■ **What you are asked to do**: Reproduce only what lies between the first line of the material below and the line containing "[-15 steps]", with both of those lines included and every line kept exact.

■ **Supplied information**:
===
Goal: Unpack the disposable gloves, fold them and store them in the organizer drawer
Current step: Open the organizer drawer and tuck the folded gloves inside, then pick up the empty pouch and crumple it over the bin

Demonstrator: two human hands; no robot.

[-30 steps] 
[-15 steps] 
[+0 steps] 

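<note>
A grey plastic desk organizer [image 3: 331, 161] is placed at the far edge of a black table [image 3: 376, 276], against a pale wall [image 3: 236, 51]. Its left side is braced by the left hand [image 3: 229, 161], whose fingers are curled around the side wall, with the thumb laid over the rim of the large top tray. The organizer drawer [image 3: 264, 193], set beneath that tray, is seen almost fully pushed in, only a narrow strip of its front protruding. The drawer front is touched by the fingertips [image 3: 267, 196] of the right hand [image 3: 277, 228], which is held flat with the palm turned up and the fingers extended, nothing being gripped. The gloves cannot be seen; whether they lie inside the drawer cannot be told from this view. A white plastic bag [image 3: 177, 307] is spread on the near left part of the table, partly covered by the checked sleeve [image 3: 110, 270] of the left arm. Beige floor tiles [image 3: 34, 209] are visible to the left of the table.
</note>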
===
■ **Completed task**:
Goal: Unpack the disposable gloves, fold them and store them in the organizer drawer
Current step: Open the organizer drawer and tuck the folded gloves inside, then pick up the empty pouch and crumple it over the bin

Demonstrator: two human hands; no robot.

[-30 steps] 
[-15 steps] 

The required response has been given in full.